The Hereford Railway was an early horse-drawn railway line in Herefordshire which operated over a 12 mi route from its junction with the Grosmont Railway at Monmouth Cap on the Welsh border to the River Wye at Hereford opening in September 1829.

The line was authorised by the Hereford Railway Act 1826 (7 Geo. 4. c. c) and designed by John Hodgkinson (who probably also engineered the connecting Llanvihangel and Grosmont lines) as a single track line with passing loops and occasional sidings to a gauge of using 3 and 4 foot L-section rails, manufactured it is assumed at Blaenavon and Nant-y-glo ironworks.
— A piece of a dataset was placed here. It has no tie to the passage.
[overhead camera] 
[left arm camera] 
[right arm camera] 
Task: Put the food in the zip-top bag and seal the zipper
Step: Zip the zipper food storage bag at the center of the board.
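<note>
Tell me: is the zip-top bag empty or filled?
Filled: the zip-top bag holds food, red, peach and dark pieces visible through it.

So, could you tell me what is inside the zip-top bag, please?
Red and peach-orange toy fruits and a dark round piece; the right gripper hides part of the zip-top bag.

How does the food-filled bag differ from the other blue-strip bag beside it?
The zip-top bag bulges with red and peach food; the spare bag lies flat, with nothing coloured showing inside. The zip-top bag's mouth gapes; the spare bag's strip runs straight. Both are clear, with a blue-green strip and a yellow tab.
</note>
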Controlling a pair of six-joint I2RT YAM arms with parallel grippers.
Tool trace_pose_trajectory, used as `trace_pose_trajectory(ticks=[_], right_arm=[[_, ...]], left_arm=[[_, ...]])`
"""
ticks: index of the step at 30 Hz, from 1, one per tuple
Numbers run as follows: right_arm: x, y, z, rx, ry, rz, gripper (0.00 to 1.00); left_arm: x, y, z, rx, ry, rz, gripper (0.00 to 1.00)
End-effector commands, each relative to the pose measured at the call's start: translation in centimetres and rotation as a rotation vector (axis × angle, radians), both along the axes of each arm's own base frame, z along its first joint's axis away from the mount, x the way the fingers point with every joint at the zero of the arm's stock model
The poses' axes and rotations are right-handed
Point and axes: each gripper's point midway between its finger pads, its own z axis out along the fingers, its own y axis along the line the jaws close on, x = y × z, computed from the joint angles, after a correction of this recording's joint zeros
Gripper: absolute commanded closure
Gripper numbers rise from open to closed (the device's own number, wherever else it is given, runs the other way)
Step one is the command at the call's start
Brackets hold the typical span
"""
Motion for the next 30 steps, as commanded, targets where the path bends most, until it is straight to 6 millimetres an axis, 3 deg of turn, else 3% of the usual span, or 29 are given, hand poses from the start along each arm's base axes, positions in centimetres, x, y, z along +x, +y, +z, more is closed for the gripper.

From Monmouth Cap, the line was constructed on a route which initially coincides with that of the modern A465 in sweeping curves north towards Pontrilas but bridged the River Dore to enter the village before continuing northeast on the line of the modern road. Near Wormbridge it ran east to a line paralleling the Worm Brook before continuing to Hereford largely on the line followed by the later mainline railway, though deviating in an arc to the west before entering the town. Its terminus was on the south bank of the Wye where the river is crossed by the new A49 bridge, the construction of which obliterated any remains.

The Hereford Railway along with the connecting Grosmont and Llanvihangel railways were sold in 1846 to the Newport, Abergavenny and Hereford Railway Company which later replaced them with a standard-gauge steam railway. The tramroad ceased functioning in May 1853 in preparation for the construction of the new mainline railway over much of its route.